- Born: Ottoman Bosnia, Ottoman Empire
- Died: 1563 Žumberak, Habsburg monarchy
- Occupations: Serbian Orthodox priest, translator and printer

Signature

= Matija Popović =

Matija Popović (c. 1490–1563) was a 16th-century Serbian Orthodox priest from Ottoman Bosnia. Popović was a printer in the South Slavic Bible Institute.

== Scribe ==
Popović transcribed books written in Slavonic-Serbian language.

== Printer at the South Slavic Bible Institute ==
The South Slavic Bible Institute (Südslawische Bibelanstalt) was established in Urach (modern-day Bad Urach) in January 1561 by Baron Hans von Ungnad, who was its owner and patron.

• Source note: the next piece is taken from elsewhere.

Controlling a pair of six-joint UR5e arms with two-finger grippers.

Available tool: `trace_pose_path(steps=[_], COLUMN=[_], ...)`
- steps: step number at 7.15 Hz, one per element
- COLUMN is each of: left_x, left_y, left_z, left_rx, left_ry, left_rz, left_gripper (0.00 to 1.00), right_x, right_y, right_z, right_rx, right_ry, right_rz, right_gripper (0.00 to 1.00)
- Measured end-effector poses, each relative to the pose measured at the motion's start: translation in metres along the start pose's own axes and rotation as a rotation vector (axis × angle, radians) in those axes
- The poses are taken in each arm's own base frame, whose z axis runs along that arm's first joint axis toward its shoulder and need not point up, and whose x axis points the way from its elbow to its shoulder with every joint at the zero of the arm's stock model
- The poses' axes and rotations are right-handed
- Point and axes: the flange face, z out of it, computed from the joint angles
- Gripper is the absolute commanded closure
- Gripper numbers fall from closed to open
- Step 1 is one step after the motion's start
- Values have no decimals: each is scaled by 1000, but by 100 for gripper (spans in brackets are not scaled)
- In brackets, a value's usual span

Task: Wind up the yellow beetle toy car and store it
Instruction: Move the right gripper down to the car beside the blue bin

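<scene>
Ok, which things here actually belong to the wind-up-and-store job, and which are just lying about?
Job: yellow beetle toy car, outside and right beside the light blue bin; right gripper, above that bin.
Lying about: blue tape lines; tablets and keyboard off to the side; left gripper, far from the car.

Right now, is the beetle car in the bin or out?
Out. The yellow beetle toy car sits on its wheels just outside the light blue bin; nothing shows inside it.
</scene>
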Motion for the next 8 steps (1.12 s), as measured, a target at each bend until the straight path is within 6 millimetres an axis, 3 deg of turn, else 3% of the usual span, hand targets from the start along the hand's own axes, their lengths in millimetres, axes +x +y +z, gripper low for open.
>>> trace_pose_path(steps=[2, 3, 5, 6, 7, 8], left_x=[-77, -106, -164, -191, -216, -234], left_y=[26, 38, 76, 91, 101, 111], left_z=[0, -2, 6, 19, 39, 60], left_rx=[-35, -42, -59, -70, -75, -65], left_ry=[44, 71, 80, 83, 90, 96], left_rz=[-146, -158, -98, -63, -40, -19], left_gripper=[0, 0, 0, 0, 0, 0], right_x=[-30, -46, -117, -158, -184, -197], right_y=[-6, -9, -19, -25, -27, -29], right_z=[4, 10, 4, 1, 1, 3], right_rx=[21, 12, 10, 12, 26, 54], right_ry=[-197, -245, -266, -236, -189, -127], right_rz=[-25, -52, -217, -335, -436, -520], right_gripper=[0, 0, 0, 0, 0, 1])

Ungnad was supported by Christoph, Duke of Württemberg, who allowed Ungnad to use his castle (former convent) of Amandenhof near Urach as a seat of this institute.

Within the institute, Ungnad set up a press which he referred to as "the Slovene, Croatian and Cyrillic press" (Windische, Chrabatische und Cirulische Trukherey). The manager and supervisor of the institute was Primož Trubar. The books they printed at this press were planned to be used throughout the entire territory populated by South Slavs between the Soča River, the Black Sea, and Constantinople. Trubar had idea to use their books to spread Protestantism among Croats and other South Slavs. For this task, Trubar engaged Stjepan Konzul Istranin and Antun Dalmatin as translators for Croatian and Serbian.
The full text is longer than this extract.